In the data that follows, how many lines include the string "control"? Answer with the number alone.
━━━━━━━━━━━━━━━━
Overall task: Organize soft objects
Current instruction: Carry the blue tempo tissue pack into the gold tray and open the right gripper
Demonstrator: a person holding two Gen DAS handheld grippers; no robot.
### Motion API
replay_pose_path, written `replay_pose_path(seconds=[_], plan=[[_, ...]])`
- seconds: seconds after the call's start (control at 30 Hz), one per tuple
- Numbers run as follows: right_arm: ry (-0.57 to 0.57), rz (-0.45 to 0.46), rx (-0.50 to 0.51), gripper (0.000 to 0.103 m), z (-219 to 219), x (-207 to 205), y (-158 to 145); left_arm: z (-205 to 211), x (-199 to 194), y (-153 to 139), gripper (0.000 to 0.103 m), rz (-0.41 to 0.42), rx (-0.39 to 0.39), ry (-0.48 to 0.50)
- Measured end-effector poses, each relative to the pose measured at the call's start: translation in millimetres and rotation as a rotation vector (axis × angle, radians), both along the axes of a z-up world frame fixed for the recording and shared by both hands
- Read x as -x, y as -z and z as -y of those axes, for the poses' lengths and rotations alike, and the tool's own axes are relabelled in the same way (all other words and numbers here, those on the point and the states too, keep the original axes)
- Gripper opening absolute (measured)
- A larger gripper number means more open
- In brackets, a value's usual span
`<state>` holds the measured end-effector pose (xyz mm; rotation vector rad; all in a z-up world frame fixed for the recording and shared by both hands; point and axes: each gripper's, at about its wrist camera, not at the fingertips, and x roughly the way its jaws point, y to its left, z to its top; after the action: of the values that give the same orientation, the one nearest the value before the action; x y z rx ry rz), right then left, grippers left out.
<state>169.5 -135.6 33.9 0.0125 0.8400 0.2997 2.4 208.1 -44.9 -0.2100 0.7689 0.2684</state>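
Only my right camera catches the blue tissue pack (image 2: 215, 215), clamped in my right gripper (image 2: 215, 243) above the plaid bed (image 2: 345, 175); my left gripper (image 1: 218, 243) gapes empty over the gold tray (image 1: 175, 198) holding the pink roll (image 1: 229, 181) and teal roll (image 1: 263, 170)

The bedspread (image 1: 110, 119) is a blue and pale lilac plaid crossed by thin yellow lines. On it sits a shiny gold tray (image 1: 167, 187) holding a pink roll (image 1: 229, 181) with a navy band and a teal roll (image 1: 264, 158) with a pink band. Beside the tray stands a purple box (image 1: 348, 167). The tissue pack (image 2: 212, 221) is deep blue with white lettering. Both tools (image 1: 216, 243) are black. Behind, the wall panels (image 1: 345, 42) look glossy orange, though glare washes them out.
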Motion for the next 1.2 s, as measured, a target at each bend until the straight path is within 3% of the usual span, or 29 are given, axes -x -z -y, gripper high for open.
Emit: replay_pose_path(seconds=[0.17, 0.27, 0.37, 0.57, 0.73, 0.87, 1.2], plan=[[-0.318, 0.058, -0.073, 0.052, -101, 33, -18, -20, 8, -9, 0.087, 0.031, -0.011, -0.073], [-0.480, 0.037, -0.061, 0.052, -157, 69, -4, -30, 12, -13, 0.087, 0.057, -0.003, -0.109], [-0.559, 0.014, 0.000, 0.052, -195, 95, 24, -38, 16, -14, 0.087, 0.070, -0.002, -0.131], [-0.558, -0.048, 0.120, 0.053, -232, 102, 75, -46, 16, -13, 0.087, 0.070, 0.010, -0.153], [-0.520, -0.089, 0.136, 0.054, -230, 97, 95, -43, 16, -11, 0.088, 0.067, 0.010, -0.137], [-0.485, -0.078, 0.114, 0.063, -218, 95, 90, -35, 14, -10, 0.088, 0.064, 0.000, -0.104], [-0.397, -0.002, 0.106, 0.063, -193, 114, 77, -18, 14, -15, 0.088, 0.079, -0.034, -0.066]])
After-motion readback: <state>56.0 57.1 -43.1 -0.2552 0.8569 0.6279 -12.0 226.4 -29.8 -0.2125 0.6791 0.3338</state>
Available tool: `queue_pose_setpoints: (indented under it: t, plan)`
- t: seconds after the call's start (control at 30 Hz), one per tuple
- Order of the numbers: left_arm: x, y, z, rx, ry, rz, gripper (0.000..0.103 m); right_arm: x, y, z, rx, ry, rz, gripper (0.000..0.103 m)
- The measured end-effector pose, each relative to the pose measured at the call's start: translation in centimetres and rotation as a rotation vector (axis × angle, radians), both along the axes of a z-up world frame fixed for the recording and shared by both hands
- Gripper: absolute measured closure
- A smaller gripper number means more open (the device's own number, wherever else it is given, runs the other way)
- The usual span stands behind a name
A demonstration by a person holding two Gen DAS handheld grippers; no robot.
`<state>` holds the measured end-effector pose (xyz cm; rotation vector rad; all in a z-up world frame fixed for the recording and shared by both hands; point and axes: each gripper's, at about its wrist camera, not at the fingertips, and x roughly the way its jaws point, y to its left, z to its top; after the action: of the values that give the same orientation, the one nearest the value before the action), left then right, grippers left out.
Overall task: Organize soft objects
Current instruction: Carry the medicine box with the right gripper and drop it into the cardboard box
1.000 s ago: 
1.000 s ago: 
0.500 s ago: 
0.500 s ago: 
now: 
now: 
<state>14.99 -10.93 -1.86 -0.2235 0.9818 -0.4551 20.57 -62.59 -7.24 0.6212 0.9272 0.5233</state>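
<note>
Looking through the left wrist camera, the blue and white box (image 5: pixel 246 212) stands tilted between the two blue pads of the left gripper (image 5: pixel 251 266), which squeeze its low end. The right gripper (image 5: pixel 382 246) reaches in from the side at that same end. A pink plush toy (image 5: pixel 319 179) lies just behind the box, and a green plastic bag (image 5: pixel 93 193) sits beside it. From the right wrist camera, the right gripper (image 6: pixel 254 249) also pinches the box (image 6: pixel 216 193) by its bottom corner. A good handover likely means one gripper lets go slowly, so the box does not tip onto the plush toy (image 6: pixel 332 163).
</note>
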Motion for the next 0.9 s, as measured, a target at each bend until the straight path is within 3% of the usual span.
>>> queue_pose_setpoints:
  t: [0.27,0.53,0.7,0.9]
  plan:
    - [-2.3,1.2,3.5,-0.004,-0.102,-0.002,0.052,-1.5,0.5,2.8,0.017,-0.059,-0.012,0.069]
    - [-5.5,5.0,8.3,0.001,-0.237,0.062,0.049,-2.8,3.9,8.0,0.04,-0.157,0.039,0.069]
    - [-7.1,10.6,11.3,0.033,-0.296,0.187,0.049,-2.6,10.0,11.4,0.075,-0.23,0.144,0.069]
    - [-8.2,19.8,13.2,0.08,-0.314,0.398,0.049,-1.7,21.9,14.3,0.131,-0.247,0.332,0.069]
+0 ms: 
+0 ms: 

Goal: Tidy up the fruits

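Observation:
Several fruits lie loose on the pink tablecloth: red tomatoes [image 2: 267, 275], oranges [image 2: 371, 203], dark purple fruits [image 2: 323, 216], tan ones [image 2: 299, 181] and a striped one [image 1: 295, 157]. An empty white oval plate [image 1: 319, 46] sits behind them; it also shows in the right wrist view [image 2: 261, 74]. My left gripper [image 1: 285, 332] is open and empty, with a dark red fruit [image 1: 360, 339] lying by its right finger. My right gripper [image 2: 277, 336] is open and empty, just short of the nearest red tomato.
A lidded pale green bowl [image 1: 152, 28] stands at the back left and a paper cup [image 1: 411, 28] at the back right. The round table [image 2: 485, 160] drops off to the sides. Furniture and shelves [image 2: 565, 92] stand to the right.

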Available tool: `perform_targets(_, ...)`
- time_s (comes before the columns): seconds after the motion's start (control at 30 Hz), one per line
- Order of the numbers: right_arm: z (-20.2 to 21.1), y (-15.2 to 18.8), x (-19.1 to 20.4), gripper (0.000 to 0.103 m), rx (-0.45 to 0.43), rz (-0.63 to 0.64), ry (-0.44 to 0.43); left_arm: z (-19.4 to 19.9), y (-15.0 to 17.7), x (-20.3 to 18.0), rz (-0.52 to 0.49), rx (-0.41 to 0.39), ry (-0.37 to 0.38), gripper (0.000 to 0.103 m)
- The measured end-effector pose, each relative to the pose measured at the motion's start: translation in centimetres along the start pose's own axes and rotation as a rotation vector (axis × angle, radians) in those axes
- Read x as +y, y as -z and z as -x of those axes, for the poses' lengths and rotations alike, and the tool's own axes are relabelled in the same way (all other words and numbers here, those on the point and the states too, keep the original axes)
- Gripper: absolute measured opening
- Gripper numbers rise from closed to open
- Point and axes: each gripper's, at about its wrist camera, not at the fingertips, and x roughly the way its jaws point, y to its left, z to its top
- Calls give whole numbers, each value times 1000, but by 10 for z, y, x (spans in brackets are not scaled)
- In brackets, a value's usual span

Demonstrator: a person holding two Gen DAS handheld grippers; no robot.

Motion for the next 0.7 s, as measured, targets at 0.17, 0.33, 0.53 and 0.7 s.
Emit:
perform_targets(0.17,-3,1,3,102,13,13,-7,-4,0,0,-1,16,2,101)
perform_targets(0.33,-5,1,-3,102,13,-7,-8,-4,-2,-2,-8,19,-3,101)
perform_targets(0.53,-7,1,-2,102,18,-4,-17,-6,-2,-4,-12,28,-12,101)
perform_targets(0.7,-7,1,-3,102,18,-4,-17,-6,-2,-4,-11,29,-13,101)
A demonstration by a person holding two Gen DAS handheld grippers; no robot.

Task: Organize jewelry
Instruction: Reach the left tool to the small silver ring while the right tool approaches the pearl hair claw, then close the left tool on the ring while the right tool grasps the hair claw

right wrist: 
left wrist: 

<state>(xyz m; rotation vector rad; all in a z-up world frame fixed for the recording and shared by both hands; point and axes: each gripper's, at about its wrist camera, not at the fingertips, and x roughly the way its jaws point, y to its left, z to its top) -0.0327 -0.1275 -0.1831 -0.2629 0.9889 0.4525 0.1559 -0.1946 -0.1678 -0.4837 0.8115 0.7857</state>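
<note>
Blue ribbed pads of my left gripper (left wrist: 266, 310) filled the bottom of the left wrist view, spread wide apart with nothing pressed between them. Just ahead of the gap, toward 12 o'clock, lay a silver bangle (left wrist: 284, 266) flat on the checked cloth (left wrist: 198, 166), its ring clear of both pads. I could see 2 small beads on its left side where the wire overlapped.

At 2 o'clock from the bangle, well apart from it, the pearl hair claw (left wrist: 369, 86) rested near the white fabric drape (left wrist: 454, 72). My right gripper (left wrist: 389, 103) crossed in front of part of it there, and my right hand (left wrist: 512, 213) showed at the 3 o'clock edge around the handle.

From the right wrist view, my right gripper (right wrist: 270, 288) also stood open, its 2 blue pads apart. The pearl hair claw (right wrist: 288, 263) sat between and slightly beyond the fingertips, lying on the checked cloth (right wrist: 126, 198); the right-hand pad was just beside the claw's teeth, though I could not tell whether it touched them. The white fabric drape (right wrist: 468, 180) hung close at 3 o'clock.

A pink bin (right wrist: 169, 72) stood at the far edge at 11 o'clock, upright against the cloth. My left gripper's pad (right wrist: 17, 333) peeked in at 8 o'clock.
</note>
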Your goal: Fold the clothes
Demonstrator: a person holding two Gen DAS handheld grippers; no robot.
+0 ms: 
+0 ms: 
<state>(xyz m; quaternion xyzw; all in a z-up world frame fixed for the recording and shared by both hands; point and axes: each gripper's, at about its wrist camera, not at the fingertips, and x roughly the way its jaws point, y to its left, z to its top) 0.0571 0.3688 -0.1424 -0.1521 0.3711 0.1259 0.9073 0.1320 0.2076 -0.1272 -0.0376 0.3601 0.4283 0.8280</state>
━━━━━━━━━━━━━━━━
**RESULT OF THE TASK:** 3